▶ TASK DETAILS:
Where pictures appear, omit them, and copy exactly only the lines from the start of the listing through the line containing "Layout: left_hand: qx", both included.
[DATASET SECTION — start]
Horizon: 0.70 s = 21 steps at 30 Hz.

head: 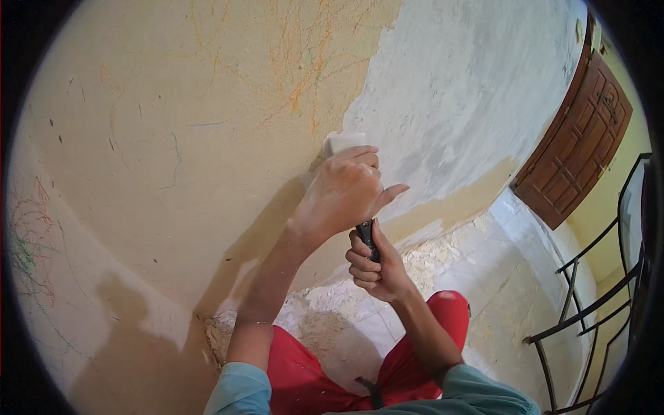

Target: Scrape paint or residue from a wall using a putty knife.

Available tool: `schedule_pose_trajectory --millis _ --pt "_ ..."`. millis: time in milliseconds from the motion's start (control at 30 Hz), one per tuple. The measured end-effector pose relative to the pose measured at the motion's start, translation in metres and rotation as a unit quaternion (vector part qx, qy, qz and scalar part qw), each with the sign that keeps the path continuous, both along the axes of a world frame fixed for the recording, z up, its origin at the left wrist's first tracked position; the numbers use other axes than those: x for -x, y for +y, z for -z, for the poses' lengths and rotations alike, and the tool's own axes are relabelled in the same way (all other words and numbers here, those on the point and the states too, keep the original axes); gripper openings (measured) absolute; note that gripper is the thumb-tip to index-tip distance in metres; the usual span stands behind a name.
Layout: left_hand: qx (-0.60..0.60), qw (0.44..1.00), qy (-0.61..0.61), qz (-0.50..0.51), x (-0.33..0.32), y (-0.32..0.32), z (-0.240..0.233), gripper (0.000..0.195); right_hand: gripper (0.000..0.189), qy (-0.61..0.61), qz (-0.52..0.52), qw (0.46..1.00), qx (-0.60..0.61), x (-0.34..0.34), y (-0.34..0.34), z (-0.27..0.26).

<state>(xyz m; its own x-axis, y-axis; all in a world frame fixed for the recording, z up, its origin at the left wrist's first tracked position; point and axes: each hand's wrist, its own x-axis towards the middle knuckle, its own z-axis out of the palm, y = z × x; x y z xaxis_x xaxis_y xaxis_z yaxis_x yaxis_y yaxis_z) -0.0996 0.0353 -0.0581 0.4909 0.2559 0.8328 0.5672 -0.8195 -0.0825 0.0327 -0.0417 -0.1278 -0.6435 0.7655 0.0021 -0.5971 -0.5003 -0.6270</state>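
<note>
My right hand (376, 264) is wrapped around the black handle (367, 238) of a scraper. Above it, my left hand (347, 184) lies over the tool with its fingers curled and thumb sticking out. A pale flat piece (347, 140), apparently the scraper's blade, shows past the left fingers against the wall; the hand hides where it joins the handle. It sits at the ragged border between the beige paint (207, 140) with crayon scribbles and the bared whitish-grey wall (441, 93).
Paint flakes (430, 259) litter the tiled floor (498, 270) along the wall's foot. My legs in red trousers (311, 373) are below. A dark metal frame (565, 321) stands at right, beyond it a brown wooden door (576, 140). Another scribbled wall (67, 290) meets at left.
</note>
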Motion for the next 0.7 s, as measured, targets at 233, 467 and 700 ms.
schedule_pose_trajectory --millis 233,467,700 --pt "0.015 0.999 0.044 0.027 0.006 0.005 -0.013 0.052 0.040 0.046 -0.043 0.998 -0.012 0.002 -0.012 -0.010" --pt "0.003 0.999 0.043 0.022 -0.011 0.010 -0.011 0.050 0.040 -0.013 -0.011 1.000 -0.007 -0.014 -0.003 -0.016" --pt "-0.029 0.999 0.032 -0.016 -0.013 0.017 -0.017 0.040 0.039 0.004 0.006 1.000 -0.005 -0.018 0.001 -0.015"
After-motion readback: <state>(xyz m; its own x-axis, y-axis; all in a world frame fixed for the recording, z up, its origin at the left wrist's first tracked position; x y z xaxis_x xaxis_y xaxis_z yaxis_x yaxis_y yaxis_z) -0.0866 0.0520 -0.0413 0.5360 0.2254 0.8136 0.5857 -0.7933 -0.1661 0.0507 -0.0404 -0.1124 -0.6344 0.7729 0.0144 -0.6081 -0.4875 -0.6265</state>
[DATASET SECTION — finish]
▶ WRITTEN SOLUTION:
Horizon: 0.70 s = 21 steps at 30 Hz.

head: 

Target: Scrape paint or residue from a wall using a putty knife.

Available tool: `schedule_pose_trajectory --millis _ --pt "_ ..."`. millis: time in milliseconds from the motion's start (control at 30 Hz), one per tuple. The measured end-effector pose relative to the pose measured at the motion's start, translation in metres and rotation as a unit quaternion (vector part qx, qy, qz and scalar part qw), each with the sign that keeps the path continuous, both along the axes of a world frame fixed for the recording, z up, its origin at the left wrist's first tracked position; the numbers use other axes than those: x for -x, y for +y, z for -z, for the poses' lengths and rotations alike, and the tool's own axes are relabelled in the same way (all other words and numbers here, those on the point and the states too, keep the original axes); gripper openings (measured) absolute; note that gripper is the thumb-tip to index-tip distance in metres; the usual span stands behind a name.
Layout: left_hand: qx (-0.60..0.60), qw (0.44..1.00), qy (-0.61..0.61), qz (-0.50..0.51), x (-0.33..0.32), y (-0.32..0.32), z (-0.240..0.233), gripper (0.000..0.195); right_hand: gripper (0.000..0.189), qy (-0.61..0.61), qz (-0.52..0.52), qw (0.46..1.00), qx (-0.60..0.61), x (-0.34..0.34), y (-0.34..0.34), z (-0.27..0.26).

The complete answer has been given.